The first night my insomnia was unexpected; I went to bed at midnight and lay there. It had been a busy day, with a full slate of school work (yes, on a Sunday) followed by a few hours at my chef-friend’s about-to-open restaurant, preparing for the next day’s special menu-tasting event. Most of the menu items contained animal products, so I ate a light vegan meal and enjoyed several glasses of a red wine over the four hours I was there. I was a bit surprised that I did not fall asleep when I went to bed. I tried to read. I tried to sleep. I thought soothing thoughts. I tried to think about what might be worrying me. I wasn’t lying in bed with my mind running. In fact, I felt quite peaceful – just wide awake.
I got up the next morning, Monday, and was grateful for my busy day. I spent the day on campus. Even though it was school night, I had agreed to help serve at the tasting event at which 30 invited guests would sample and critique proposed menu items. Just as I had the evening before, I ate a later, light vegan meal and enjoyed several glasses of a red wine during the five hours I was there. I was quite tired by the time I got home at 11:30; if you’ve never slung plates, you have no idea how tired a waitressing shift – even a short and easy one like I’d had – will leave you worn out. Much to my surprise, I was sleepless for a second night.

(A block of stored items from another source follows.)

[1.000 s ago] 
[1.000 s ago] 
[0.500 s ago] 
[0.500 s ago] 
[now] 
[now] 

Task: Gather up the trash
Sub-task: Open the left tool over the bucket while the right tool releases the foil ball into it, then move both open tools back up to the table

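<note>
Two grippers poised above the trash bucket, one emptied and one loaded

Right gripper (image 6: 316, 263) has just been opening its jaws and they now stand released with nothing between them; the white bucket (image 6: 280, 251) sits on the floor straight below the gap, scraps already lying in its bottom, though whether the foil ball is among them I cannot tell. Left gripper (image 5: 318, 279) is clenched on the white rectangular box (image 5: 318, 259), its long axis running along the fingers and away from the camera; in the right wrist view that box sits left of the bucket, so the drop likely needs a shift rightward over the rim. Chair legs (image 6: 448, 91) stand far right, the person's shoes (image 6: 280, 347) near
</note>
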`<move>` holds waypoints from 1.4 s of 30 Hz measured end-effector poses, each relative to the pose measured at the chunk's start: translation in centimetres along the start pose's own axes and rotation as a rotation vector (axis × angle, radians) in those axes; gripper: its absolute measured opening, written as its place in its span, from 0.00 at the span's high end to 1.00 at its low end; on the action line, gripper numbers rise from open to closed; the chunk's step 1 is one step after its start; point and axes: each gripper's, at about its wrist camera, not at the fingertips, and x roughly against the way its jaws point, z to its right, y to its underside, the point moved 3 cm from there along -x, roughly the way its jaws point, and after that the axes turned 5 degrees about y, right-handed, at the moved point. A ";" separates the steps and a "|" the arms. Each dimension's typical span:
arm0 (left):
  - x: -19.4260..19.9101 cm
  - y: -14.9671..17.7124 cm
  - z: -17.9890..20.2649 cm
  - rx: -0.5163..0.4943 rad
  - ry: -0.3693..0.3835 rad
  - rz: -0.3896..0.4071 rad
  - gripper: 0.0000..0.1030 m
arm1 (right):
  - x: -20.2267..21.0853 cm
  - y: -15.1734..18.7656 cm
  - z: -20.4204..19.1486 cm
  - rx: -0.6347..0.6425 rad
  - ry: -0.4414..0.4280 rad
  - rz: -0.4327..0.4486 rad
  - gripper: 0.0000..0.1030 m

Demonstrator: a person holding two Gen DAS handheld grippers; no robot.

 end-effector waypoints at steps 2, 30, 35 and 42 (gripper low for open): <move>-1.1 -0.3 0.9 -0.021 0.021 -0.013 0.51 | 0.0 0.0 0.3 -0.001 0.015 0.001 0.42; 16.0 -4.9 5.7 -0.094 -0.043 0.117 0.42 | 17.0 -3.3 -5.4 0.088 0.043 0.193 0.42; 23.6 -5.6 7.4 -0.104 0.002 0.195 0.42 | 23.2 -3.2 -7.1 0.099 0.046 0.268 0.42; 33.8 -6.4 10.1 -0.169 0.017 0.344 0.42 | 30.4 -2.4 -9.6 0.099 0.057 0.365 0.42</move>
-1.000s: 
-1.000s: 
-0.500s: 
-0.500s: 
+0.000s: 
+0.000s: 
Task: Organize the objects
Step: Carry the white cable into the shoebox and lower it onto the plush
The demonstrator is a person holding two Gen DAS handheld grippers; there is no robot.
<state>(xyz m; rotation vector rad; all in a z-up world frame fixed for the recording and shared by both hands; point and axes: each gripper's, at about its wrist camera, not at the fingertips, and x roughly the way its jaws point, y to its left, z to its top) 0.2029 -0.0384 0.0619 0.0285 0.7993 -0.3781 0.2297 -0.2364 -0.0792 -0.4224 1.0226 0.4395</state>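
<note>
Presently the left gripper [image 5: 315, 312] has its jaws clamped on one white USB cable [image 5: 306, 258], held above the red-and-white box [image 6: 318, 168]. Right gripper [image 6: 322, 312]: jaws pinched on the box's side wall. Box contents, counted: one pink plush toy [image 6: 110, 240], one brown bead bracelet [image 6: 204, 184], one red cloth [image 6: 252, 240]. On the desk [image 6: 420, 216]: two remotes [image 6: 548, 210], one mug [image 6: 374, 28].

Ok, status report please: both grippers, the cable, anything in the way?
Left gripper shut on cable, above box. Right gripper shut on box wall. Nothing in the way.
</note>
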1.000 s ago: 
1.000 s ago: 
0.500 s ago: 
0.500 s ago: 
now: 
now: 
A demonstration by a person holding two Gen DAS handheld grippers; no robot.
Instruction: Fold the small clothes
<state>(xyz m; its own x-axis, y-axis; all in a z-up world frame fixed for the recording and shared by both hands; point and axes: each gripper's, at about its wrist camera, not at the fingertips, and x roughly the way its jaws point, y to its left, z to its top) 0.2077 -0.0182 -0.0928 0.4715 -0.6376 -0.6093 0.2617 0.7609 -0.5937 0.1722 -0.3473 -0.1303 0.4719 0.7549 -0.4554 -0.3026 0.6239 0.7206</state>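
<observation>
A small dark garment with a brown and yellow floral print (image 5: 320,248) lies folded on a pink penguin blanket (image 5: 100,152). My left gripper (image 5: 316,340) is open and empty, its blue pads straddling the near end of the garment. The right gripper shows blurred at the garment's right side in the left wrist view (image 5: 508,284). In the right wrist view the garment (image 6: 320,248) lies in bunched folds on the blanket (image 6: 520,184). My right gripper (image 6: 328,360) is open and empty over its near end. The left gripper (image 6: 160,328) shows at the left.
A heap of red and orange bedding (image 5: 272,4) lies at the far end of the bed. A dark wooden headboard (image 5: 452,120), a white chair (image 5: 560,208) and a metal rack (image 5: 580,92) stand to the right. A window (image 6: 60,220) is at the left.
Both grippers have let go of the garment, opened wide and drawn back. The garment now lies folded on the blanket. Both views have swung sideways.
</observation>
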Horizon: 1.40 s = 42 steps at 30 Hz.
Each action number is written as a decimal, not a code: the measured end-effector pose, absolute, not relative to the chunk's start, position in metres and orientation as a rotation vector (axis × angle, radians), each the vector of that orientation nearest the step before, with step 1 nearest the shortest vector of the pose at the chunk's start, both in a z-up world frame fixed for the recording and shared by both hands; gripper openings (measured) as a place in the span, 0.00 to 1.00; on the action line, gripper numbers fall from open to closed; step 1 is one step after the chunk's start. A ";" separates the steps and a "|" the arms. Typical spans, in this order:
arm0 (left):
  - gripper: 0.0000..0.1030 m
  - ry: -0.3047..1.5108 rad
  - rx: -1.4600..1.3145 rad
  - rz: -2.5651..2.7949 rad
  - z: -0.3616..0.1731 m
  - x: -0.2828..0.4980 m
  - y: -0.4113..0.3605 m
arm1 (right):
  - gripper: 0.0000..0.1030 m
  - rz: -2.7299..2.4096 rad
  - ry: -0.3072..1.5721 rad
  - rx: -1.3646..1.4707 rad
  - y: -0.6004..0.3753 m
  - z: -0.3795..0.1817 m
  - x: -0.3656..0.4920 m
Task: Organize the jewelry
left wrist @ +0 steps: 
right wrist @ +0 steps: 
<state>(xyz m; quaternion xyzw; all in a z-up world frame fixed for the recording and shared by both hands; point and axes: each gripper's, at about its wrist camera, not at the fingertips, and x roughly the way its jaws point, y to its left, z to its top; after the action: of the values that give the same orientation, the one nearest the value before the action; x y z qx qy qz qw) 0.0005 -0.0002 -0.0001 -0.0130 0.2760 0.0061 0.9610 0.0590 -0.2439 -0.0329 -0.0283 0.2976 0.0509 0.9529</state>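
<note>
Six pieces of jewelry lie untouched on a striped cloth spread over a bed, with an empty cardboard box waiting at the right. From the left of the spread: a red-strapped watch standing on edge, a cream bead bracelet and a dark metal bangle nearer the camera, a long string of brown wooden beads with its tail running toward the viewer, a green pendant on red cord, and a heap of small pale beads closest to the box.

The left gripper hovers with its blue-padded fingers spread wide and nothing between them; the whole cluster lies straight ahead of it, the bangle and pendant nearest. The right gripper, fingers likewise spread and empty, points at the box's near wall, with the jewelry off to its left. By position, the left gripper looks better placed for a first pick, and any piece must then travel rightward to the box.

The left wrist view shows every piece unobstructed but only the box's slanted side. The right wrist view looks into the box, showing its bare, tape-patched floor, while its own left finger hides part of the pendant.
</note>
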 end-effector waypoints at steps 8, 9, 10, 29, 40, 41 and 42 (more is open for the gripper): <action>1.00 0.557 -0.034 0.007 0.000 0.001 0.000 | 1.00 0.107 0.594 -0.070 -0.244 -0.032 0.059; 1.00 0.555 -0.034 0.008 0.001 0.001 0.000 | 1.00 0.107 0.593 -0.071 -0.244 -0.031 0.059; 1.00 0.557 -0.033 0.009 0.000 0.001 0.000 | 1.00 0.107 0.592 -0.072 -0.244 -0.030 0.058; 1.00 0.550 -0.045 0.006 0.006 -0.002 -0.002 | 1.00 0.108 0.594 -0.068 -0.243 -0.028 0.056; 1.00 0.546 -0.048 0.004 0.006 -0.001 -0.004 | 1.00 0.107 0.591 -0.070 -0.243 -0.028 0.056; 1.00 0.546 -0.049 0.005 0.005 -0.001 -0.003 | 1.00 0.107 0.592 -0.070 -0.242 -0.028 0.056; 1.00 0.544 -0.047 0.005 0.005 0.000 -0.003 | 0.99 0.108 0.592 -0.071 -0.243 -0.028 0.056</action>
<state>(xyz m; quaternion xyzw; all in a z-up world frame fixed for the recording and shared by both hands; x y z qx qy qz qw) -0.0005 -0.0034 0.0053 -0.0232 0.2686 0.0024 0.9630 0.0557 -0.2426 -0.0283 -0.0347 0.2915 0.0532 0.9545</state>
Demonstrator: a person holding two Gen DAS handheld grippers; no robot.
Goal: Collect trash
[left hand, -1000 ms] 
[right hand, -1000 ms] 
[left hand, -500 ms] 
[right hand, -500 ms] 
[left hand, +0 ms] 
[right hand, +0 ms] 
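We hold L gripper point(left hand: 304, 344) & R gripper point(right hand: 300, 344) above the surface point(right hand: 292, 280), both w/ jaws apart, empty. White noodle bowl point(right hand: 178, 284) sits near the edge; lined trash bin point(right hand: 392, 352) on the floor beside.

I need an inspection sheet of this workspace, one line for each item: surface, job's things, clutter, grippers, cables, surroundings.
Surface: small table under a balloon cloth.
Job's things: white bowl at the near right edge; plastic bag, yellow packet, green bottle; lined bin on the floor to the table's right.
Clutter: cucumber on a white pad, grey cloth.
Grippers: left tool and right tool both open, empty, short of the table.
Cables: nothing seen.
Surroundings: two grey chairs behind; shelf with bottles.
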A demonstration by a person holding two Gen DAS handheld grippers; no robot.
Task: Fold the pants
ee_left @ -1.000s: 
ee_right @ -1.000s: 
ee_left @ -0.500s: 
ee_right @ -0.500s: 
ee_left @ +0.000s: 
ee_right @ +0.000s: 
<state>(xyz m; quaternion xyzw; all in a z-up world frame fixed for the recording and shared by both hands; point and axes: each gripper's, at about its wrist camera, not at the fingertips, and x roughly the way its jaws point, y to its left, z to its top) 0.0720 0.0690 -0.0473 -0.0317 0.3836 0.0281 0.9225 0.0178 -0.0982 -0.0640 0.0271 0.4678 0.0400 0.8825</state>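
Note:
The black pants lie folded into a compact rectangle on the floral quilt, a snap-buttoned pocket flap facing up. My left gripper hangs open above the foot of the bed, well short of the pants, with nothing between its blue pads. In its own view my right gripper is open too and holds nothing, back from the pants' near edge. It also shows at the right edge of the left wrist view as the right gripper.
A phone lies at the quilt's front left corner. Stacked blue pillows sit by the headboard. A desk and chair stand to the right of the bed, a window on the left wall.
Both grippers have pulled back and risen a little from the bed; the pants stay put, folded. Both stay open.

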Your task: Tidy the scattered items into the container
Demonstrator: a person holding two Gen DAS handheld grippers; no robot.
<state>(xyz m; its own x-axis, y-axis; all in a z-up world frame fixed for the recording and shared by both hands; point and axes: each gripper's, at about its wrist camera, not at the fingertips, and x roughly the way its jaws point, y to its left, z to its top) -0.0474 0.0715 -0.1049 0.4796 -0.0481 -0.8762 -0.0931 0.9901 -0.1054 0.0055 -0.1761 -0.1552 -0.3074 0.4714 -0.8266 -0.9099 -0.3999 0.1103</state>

At 6:30 this morning, I bounced out of bed to walk the dogs as scheduled. I didn’t get drowsy until my late-morning class, in a warm room, after a Clementine Izze and a banana, but snapped right out of it. I mentioned to my classmates that I had not had any sleep, and a very clever person asked me what I had changed. Could it be my vegan diet? I didn’t think so; after all, I’ve lived as both vegan and vegetarian in the past with no sleep changes. Could it have been the cleanse (see Ayurvedic Cooking, 1/16/10below)? If so, I would have thought I would have felt the effects days ago.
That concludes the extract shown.